> [Task to carry out]:
Pull every line with "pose" from the material.
┏━━
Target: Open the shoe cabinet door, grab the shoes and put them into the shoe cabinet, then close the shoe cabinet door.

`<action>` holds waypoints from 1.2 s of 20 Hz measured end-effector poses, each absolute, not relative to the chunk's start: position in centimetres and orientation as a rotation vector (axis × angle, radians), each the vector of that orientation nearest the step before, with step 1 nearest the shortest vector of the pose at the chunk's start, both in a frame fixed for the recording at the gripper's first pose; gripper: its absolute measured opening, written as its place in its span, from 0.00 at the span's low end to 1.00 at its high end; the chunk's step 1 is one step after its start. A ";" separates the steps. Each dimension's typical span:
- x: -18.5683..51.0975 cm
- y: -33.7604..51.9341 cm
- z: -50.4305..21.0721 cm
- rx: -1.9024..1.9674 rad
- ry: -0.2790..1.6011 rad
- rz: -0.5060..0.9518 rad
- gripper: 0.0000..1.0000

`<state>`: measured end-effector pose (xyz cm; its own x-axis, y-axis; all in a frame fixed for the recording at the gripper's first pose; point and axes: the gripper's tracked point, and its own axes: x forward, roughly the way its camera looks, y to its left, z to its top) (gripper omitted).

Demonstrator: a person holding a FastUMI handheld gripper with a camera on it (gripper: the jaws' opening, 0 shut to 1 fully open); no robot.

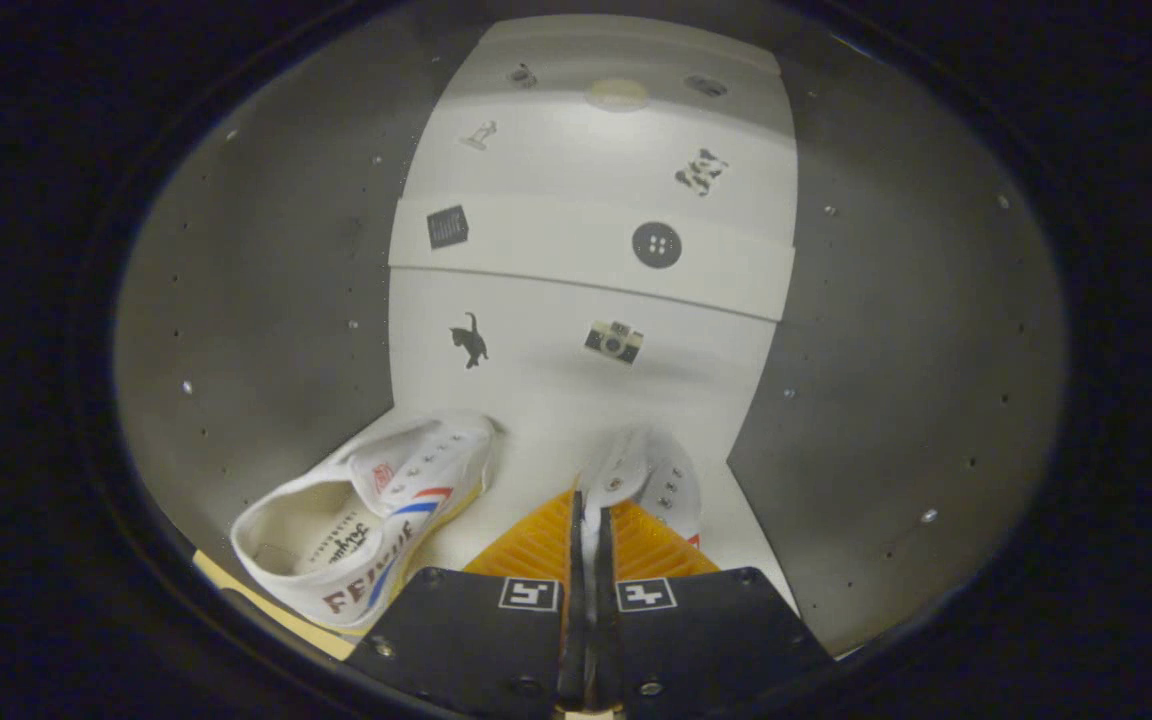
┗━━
> [Output for this exercise]:
`<action>` holds waypoints from 1.2 s of 20 Hz measured end-effector poses, each absolute, not relative to the chunk's start: position in centimetres and orientation as a rotation vector (axis × angle, radians), each the vector of that orientation nearest the step before, with step 1 nearest the shortest vector of the pose at the chunk's start, both in a frame fixed for the recording at the gripper's first pose; gripper: its absolute measured opening, written as its place in its span, from 0.00 at the span's low end to 1.00 at its high end; the chunk's step 1 is one step after its start. A ";" separates the steps. Each dimension's typical span:
`<state>`: measured end-effector pose (xyz cm; its own x-axis, y-axis; all in a frame fixed for the recording at the gripper's first pose; point and axes: the gripper's tracked point, and its own axes: x forward, roughly the way its camera looks, y to its left, z to its top) (gripper omitted).

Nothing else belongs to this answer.